As the COVID-19 pandemic began to spread from China to other parts of the world in February 2020, Iran was one of the earliest nations hit - and hard. Its case numbers and death toll quickly rivaled all nations except China, where the outbreak began, and Italy. As Iranian leaders began to call for a drop in sanctions in order to enable a more efficient fighting of the outbreak, the US response was instead to demand the release of imprisoned Americans. Tehran's calls were soon echoed by other countries, world leaders and even US lawmakers.

World Health Organization (WHO) Director-General Tedros Adhanom urged the US to drop it sanctions: "This is everyone's business; no one should be excluded. Especially leaders have a special role to play to tell people to adhere to basic morality. This virus is a common enemy."

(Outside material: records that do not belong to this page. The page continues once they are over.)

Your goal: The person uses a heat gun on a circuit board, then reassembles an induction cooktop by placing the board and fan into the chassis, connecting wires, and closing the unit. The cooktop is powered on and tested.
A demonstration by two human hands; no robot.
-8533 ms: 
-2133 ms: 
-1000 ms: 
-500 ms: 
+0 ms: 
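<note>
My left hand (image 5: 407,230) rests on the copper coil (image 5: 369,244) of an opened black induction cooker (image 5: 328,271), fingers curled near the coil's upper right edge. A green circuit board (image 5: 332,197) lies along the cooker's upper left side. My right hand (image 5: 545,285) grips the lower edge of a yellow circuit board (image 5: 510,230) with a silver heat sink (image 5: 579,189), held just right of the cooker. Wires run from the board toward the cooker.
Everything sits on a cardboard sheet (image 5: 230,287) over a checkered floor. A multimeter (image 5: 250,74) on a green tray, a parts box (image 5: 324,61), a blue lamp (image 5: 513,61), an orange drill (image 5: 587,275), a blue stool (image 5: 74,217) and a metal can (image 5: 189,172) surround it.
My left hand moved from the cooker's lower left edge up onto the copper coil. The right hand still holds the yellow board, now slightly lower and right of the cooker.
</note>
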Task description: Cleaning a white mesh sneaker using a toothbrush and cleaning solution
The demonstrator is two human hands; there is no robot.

​As the Washington Post explained, while US sanctions do not bar the importing of medical goods, they do greatly frustrate financial transactions made with Iranian entities, making buying the medicine and other medical devices much more difficult.

Iran has roughly 65,000 cases and suffered nearly 4,000 deaths from the coronavirus.

'No Time' To Consider WHO Leadership Change

When asked by a reporter at the news conference about recent talk about reshuffling leadership at the WHO following denunciations of the agency by US President Donald Trump, Pompeo said the more important thing was fighting the COVID-19 pandemic.

"This is no the time to be doing that kind of change," Pompeo said. "There will be a lot of time to look back."

Earlier this week, Trump attacked the WHO as being "China-centric," claiming it had misreported on the early stages of the COVID-19 outbreak and given the US bad advice about preventing it. Trump threatened to withhold US funding for the United Nations-directed agency, which gets more funding from the US than any other country.

State Department Brings Americans Home

Pompeo told reporters the US State Department had been working nonstop since January to bring as many Americans as possible back to the US from locations abroad.

According to the state secretary, the US has repatriated more than 50,000 US citizens from more than 90 countries since January, an operation “without parallel in our lifetime.”